COLUMN - BOOK REVIEW - THINKING OTHERWISE - ON TURKEY: Anatolian Days and Nights
When the average American thinks of the land of Turkey, his or her perceptions have been influenced by movies like Lawrence of Arabia and Midnight Express to see the land as a place of cruelty and ignorance. For the more educated, the images may be of Tamerlane sacking Baghdad, or of Victorian paintings of Turks auctioning naked white women captured by Turkish pirates and then being sold in the slave market. Or they may think of Delacroix’s painting “The Massacre of Chios” and have thoughts of Lord Byron dying while fighting the Turk in defense of Western Civilization. (Pre-Ataturk Turkey was the country that fired canons at the Parthenon.) It is now, thanks to Ataturk, a modern republic, but still is a land where it is a crime to shame the country with criticism or question official government versions of history. Writers like Orhan Pamuk are persecuted for shaming Turkey even as they bring international respect to their homeland. Teaching evolution is banned, wives are locked up in their homes and ruled by their husbands, and history is rewritten to erase the Armenian massacres. The reason Sun-Maid packages their apricots as “Mediterranean” is from fear that Americans would not buy them if they were labeled “Turkish.”
Two American women, Angie Brenner and Joy Stocke, in an act of what Dulce Murphy of Esalen Institute termed “citizen diplomacy,” have decided to take it on themselves to throw a different light on Turkish humanity to dispel these dark misperceptions of the people themselves. Anatolian Days and Nights is presented as a travel book, but it is really a collection of interesting and interlocked short stories that show the kindness and humanity of an ancient people living in an even more ancient land. It is a delight to travel with these two free spirits in a skillful narrative in which we do become interested in the people and the culture, but also, somewhere along the road, find we are as interested in the minds and lively spirits of these two extraordinary women as the people they seek to rescue from our prejudices. The book would make a good female buddies on the road film--an updated Thelma and Louise without the tragic ending of their car soaring over the cliff.
And here I am not thinking of a Hollywood film that would demand script changes to insert the necessary cop car chases, exploding smuggling oil tankers coming out of Iraq, and our dynamic duo pursued by a band of Islamic fundamentalists. And, of course, Hollywood would require some R rated scenes in which Angie the petite hottie opens up about what really went on off camera with Habib. Let’s see: Hmm. I guess I would cast the tall German-Swedish Uma Thurman for the role of Joy Stocke and Angelina Jolie for Angie Brenner.
No, I am not thinking of a Hollywood formula film for thirteen-year olds, but a grown-up film—the kind the Canadians and the French make—one about human relationships and perceptions.
But more than buddies, these two women strike me as avatars of the new era of women and the end of patriarchy. Yes, I know, the abuse of women in the traditional cultures and religions all around the world is still going on with increased force, but remember that a star gives out more light in its death than in its life.
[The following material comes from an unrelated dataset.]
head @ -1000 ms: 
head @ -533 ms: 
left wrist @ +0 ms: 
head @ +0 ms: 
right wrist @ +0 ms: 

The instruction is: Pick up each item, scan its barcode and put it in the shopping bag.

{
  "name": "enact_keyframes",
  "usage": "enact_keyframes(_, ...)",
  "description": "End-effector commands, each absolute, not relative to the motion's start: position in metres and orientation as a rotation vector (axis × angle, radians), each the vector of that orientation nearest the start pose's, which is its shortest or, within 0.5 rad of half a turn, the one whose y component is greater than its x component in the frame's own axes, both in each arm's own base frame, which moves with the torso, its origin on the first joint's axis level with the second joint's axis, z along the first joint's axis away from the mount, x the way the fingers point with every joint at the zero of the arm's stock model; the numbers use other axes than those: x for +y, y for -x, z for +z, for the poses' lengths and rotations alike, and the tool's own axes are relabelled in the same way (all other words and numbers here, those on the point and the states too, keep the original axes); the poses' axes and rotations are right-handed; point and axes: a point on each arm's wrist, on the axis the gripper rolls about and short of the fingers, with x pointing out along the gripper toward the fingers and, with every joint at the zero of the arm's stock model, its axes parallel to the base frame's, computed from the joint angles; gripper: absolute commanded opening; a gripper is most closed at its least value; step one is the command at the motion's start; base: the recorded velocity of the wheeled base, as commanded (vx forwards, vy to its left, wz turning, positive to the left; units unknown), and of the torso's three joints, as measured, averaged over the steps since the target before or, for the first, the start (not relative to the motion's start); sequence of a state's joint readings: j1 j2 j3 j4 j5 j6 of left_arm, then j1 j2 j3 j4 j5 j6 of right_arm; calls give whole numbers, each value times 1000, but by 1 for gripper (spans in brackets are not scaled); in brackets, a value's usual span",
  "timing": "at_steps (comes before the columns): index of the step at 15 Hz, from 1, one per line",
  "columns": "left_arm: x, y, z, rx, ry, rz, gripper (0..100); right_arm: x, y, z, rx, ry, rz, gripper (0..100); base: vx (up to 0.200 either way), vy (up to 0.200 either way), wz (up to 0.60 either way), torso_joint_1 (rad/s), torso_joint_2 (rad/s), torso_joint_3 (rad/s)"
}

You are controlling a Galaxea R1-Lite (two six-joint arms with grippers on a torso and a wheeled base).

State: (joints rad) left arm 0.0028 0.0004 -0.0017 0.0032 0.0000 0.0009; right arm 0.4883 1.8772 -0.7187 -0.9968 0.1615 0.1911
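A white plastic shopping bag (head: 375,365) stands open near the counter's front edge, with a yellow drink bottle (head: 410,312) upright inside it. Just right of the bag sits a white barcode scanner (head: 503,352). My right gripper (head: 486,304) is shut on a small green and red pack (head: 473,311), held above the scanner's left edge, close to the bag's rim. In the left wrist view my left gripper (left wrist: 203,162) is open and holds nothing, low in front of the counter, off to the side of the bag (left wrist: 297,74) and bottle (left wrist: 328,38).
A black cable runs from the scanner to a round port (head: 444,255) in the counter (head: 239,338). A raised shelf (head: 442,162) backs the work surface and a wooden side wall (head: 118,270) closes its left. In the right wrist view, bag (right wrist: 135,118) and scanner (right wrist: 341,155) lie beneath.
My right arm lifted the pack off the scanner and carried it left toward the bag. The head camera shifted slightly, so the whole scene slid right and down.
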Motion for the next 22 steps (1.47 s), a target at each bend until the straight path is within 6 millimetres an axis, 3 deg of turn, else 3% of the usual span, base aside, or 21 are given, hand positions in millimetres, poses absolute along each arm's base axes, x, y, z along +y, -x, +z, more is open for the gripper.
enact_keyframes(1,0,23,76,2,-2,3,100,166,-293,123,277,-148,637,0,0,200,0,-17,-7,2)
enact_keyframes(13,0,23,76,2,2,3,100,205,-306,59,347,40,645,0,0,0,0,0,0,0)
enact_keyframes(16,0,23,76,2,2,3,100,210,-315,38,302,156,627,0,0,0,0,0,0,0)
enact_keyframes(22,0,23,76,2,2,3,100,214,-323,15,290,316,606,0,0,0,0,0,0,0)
Fundamentalism of all kinds—capitalist with the Koch Brothers in Kansas or Islamist with Al Qaeda in Pakistan—give signs that the members of these cultures are scared and fighting hysterically to deny the end of their time.
Carrie Nation carried an axe to chop up the bars of the drunken men of a working class patriarchy—those street angels and house devils who squandered their money on drink rather than using it to support their families. And that is exactly what my Scots-Irish father did. It was my strong mother who held the family together, and when she got tired of the abuse from Dad, decided not to deny life any longer but to have an affair with her doctor, the only one who understood her and to whom she could talk and he would listen. In midlife she had just enough of being punched in the mouth by a drunkard who liked to buy his bar cronies free drinks, and then come home to dribble the remains on the table and expect her to pay the rent and feed the kids.
My mother moved out of the Rick Santorum Catholicism of Irish Chicago in which the priest told her it was God’s will that she suffer as Christ had suffered on the cross for her. In the sunlight of Southern California, the dreary world of Chicago—freezing in the winter and unbreathably humid and hot in the summers--could no longer contain her. She became a free spirit far back in the 1950s--long before the generation of Angie Brenner and Joy Stocke.
The authors of Anatolian Days and Nights strike me as joyous pilgrim souls singing on the road to the Emerald City, where there is no carnival wizard behind the curtain, but a more enlightened culture for women, and for the men who learn how to love them for their minds as well as their bodies.